The action is another step in a growing divide between the Republican-controlled General Assembly and the Democrat D.A. in Philadelphia since the creation in June of the Select Committee on Restoring Law and Order.
The committee, as The Center Square previously reported, was created to investigate the rising rate of crime in Philadelphia and how funds are spent to enforce the law and prosecute crime. When it issued a subpoena to Krasner’s office in August, the district attorney did not respond and called it “anti-democratic.”
In September, Krasner filed a lawsuit to nullify the subpoena and end the committee’s investigation.
The district attorney’s office did not respond to a request for comment on this story.
In a meeting Tuesday morning, committee chairman Rep. John Lawrence, R-West Grove, laid out the timeline of events: This past Friday, Krasner requested an extension of time to respond to the subpoena. The committee offered an extension until this Friday, Sept. 16, on condition that the district attorney’s office acknowledge the authority of the committee.

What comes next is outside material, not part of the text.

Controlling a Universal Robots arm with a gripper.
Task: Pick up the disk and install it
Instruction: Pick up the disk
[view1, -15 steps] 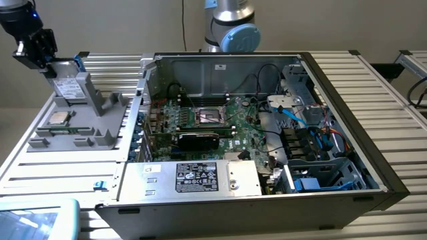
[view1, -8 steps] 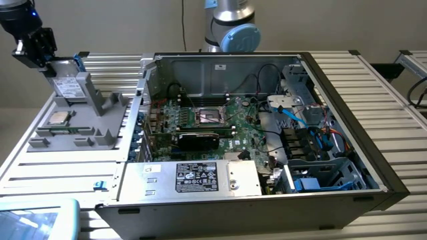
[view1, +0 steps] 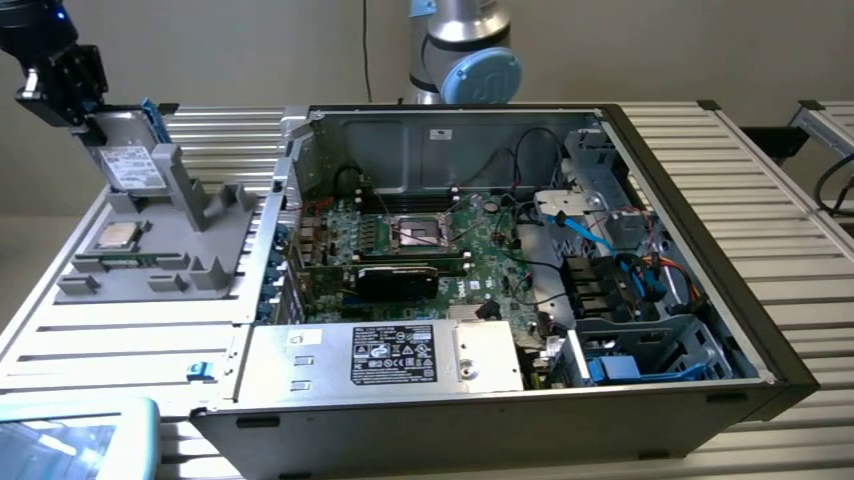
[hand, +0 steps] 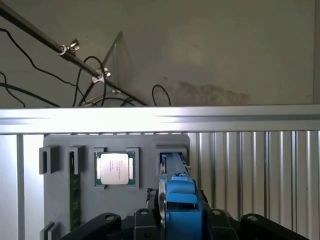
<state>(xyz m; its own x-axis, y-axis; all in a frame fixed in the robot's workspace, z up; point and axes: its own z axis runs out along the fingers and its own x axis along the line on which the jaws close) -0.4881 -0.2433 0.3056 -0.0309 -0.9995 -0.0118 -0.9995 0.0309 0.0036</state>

Krasner rejected the offer Monday.
“His refusal is in willful, clear, and indisputable violation of House Rule 51,” Lawrence said, referring to the rule on House investigations. “I believe the committee now finds itself under duty to report this matter to the House.”
The House then voted 162-38 in favor of House Resolution 227, holding Krasner in contempt.
The resolution noted that any action to enforce the contempt will require another vote of the House of Representatives. The Pennsylvania code notes that being held in contempt of the General Assembly is a third-degree misdemeanor.